— WHAT TO PRODUCE —
From the data below, copy exactly the lines that lie between the one holding "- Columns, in" and the one holding "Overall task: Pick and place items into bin", including both, and nothing more.

________

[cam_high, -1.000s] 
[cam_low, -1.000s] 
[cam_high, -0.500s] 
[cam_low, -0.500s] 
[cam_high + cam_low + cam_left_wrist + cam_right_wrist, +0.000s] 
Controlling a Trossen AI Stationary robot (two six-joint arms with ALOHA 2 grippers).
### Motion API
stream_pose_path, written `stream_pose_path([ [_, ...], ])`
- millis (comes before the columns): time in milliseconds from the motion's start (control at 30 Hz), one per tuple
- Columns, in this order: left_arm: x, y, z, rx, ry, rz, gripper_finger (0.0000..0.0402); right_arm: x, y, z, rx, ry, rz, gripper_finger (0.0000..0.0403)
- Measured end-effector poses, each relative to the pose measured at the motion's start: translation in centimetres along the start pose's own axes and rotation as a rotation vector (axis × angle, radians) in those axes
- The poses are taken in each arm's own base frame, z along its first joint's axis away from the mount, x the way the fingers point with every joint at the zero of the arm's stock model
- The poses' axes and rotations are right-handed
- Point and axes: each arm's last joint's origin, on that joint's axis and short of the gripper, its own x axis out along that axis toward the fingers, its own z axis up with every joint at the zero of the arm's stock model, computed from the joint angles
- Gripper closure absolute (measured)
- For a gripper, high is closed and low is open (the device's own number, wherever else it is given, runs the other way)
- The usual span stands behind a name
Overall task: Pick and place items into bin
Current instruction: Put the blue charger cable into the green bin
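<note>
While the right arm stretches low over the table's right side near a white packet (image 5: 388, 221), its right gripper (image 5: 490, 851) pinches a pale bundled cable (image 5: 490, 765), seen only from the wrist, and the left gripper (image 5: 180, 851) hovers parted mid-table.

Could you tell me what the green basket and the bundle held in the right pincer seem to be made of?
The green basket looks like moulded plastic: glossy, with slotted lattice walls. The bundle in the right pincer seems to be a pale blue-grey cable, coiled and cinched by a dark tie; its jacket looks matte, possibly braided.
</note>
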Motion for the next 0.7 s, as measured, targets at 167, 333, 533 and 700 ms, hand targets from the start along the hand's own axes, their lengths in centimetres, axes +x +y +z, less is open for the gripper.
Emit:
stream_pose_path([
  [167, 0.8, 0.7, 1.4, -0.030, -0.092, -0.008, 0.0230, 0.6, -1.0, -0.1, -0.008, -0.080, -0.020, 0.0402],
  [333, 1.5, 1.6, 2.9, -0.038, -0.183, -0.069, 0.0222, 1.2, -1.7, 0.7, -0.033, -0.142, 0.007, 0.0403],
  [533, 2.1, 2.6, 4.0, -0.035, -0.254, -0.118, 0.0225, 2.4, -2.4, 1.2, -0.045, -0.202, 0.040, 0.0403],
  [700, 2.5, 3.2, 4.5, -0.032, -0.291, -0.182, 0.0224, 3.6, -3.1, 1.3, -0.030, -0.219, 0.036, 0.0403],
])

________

— ANSWER TO THIS TASK —
- Columns, in this order: left_arm: x, y, z, rx, ry, rz, gripper_finger (0.0000..0.0402); right_arm: x, y, z, rx, ry, rz, gripper_finger (0.0000..0.0403)
- Measured end-effector poses, each relative to the pose measured at the motion's start: translation in centimetres along the start pose's own axes and rotation as a rotation vector (axis × angle, radians) in those axes
- The poses are taken in each arm's own base frame, z along its first joint's axis away from the mount, x the way the fingers point with every joint at the zero of the arm's stock model
- The poses' axes and rotations are right-handed
- Point and axes: each arm's last joint's origin, on that joint's axis and short of the gripper, its own x axis out along that axis toward the fingers, its own z axis up with every joint at the zero of the arm's stock model, computed from the joint angles
- Gripper closure absolute (measured)
- For a gripper, high is closed and low is open (the device's own number, wherever else it is given, runs the other way)
- The usual span stands behind a name
Overall task: Pick and place items into bin

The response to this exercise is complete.